Match hangs in balance, India end day at 128/2
Bangalore: For every match he plays, he has a new milestone to cross. Playing in his 171th Test, Sachin Tendulkar became the first man on the face on this planet to reach the 14,000-run mark in Test cricket as India ended the second day of the second Test at 128/2 here at the M Chinnaswamy Stadium on Sunday.
Sachin needed just 27 runs before this match to reach mount 14k. He stroked an over pitched ball from Nathan Hauritz to cover boundary to complete the feat, after which the Bangalore crowd erupted with joy to give the batting maestro a standing ovation.
Tendulkar came onto the field after early dismissal of Virender Sehwag and Rahul Dravid, and gave his team the much needed damage-control along with opener Murali Vijay.
With 150 runs still short to avoid follow on, Sachin and Murali, who remain unbeaten at 44 and 42 respectively, will hope to continue their partnership on the third day.
Australia earlier got grip of India’s innings the pacers got rid of Virender Sehwag (30) and Rahul Dravid (1) very quickly.

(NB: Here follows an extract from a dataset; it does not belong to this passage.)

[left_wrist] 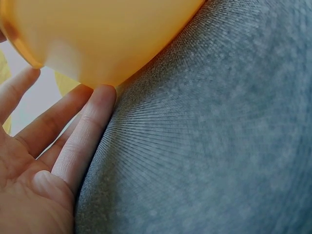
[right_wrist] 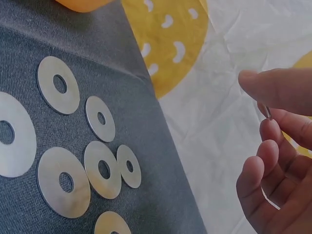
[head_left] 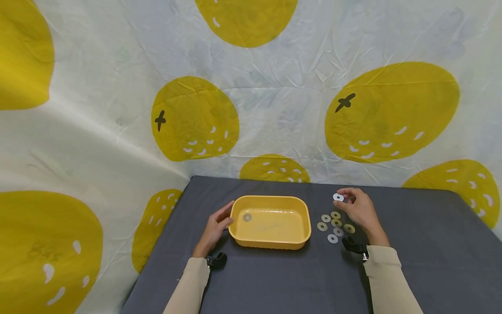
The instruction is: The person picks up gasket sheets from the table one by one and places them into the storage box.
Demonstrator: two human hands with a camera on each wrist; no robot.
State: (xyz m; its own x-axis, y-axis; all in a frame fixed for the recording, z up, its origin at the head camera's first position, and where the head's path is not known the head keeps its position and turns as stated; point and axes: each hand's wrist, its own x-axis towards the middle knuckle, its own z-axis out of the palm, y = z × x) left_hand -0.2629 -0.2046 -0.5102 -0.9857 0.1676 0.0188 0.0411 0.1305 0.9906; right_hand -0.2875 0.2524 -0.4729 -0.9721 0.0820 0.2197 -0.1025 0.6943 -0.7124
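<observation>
My left hand, fingers extended, touches the lower-centre tray holding one washer; my right hand pinches another, with seven others remaining lower right.

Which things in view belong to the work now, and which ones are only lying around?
Seem part of the work:
yellow tray, touched by the left hand
washer pinched in the right hand
seven washers beside the tray
one washer inside it

Only around it:
dark tablecloth
patterned backdrop
wrist straps
</observation>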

Sehwag, who showed a great form initially, become the first Australian casualty. Sehwag got down to business as soon as he stepped in, slamming four boundaries and a six to give India a quick start. But, it was Ben Hilfenhaus who played the spoilsport and got him caught by Mitchell Johnson at deep square leg for 30 runs.
Soon after Sehwag departure, Rahul Dravid came in hoped to stick around and compensate for the loss. But he too failed miserably as this time Johnson played wicked and got him caught by Marcus North at the slip for just one run.
With, two wickets already down, it was Sachin’s turn to shape things in India’s favour. His unbeaten 90-run partnership with India gave the team a much needed stability.
Australia posted a super-massive score of 478 runs despite losing the top order on the opening day itself, thanks to Marcus North’s career saving ton and Tim Paine’s crucial half-century.
Resuming from the overnight score of 285/5, Australia dominated the entire first session as they went for lunch at 384/5.
The second session brought some success for the Indian side as the spin department, spearheaded by Harbhajan Singh and Pragyan Ojha, successfully dismissed the remaining five wickets to wrap up the Australian innings at 478.
India would have claimed the wicket of Tim Paine soon after the lunch break, but were denied of the same due to Sreesanth’s no-ball delivery.
Sreesanth’s short yet wide-length delivery was badly played by Tim Paine; the Aussie’s bat made a feather touch with the ball which skipper-cum-wicketkeeper MS Dhoni made no mistakes in catching. While India rejoiced Paine’s dismissal, umpire Ian Gould referred to the third umpire for a possible no-ball. As feared, the replay showed that Sree was way ahead of the allowed-line, as a result of which, Paine got a second life-line at 40 runs.
He laterwent on to claim his second half century in Test cricket as he, together with North, took Australia beyond the 400-run mark.
However, Paine’s ‘rebirth’ on the pitch was short-lived as he was soon dismissed by Ojha for 59 runs. The Indian spinner struck twice to dismiss Paine and Mitchell Johnson in quick succession.
Ojha put an end to the 149-run Paine-North partnership as he got the former stumped by skipper-cum-wicketkeeper Mahendra Singh Dhoni. An over later, Ojha dismissed Johnson for a duck after he caught him plumb in front of the wickets.
North, nevertheless, continued to enjoy his stay on the crease as eventually went on to claim his career-saving fifth Test century.
After much struggle, India could finally rejoice North’s dismissal, and this time, it was the spin-wizard Harbhajan Sigh who did the wonders. Bhajji got North caught by Sreesanth at deep mid-wicket, and with that, the mighty 128-run innings came to end.
North’s departure led to Nathan Hauritz (17) and Peter George (2) losing his wickets in quick successions. While Hauritz was run-out by Cheteshwar Pujara, it was Bhajji who claimed the final wicket of George to wrap the Australian innings.